The combination of constrained mine supply and rising above-ground demand has pushed the silver market into what analysts at several commodity research houses have described cautiously as a structural deficit for the second consecutive year.
That backdrop gives the current price level a fundamental underpinning that purely speculative rallies typically lack.
Fed Policy Expectations and the Dollar Keep Macro Traders Alert
Beyond the industrial story, macro traders are also watching the Federal Reserve’s policy path with close attention.
Fed Chair Jerome Powell and other members of the Federal Open Market Committee have maintained a cautious tone on rate cuts in recent communications, but markets continue to price in at least modest easing later in 2026 if inflation data cooperates.
Softer real yields tend to be constructive for silver and other non-yielding assets, as the opportunity cost of holding the metal declines. The most recent U.S.
core PCE and CPI prints have shown inflation cooling gradually, which keeps the door open for eventual Fed accommodation without forcing an abrupt policy pivot.
Traders will be watching Friday’s PCE inflation release cautiously. Any reading that comes in below consensus would likely add fuel to rate-cut expectations and apply additional downward pressure on the DXY, a combination that has historically been favorable for silver price momentum.
Silver Faces a Constructive Setup Heading Into the Final Days of March
With the end of the first quarter approaching, silver is positioned to close March with one of its stronger quarterly performances in recent memory. Portfolio rebalancing flows and end-of-quarter commodity index adjustments could generate additional volume over the next few sessions.

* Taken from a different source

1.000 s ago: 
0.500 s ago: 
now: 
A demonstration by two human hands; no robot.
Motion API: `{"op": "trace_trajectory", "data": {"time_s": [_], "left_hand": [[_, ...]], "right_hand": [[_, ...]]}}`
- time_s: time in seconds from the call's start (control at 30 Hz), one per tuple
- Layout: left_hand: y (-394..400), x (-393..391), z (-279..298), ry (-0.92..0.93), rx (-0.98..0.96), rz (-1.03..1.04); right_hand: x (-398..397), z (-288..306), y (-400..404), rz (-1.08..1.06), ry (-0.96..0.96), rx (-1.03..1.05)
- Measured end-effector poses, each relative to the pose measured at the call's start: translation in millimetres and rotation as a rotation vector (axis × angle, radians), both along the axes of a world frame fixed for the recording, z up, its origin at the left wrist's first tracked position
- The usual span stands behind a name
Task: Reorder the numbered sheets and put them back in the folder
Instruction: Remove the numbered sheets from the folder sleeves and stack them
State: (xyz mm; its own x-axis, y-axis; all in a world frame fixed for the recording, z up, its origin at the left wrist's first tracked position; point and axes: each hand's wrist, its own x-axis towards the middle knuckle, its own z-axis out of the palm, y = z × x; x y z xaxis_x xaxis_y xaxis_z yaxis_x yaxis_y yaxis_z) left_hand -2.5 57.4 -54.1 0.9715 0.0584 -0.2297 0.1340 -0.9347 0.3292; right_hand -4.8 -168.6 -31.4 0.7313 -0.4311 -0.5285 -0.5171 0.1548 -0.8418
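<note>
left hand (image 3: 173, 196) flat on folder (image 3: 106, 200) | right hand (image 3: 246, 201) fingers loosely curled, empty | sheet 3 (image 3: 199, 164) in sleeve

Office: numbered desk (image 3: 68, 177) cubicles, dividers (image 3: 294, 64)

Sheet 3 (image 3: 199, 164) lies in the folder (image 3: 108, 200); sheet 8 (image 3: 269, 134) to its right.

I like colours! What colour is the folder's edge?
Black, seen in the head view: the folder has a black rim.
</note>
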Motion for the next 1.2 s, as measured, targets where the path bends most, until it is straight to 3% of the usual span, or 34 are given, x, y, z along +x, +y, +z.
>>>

Jewelry demand, while not the leading driver of the current move, is also contributing at the margin.
Indian and Chinese jewelry fabricators have been more active buyers in the spot market during periods of relative price consolidation, and that baseline demand provides a floor that the market has repeatedly tested and held above.
Whether the metal can extend toward $70 in the near term will depend on whether industrial buyers continue to absorb supply at current prices and whether macroeconomic data supports further dollar softness. The setup, based on the current confluence of demand drivers and supply constraints, leans in that direction.
Source note: Spot silver price data referenced in this article is sourced from live XAG/USD market feeds as of the morning session on March 27, 2026. Dollar index context is drawn from DXY spot market levels. Industrial demand figures are referenced from the Silver Institute’s most recent published annual report. Macro policy references are based on publicly available Federal Reserve communications.
Not Financial Advice: This article is for informational purposes only. Silver investments carry significant risk. Consult a licensed financial advisor before making investment decisions.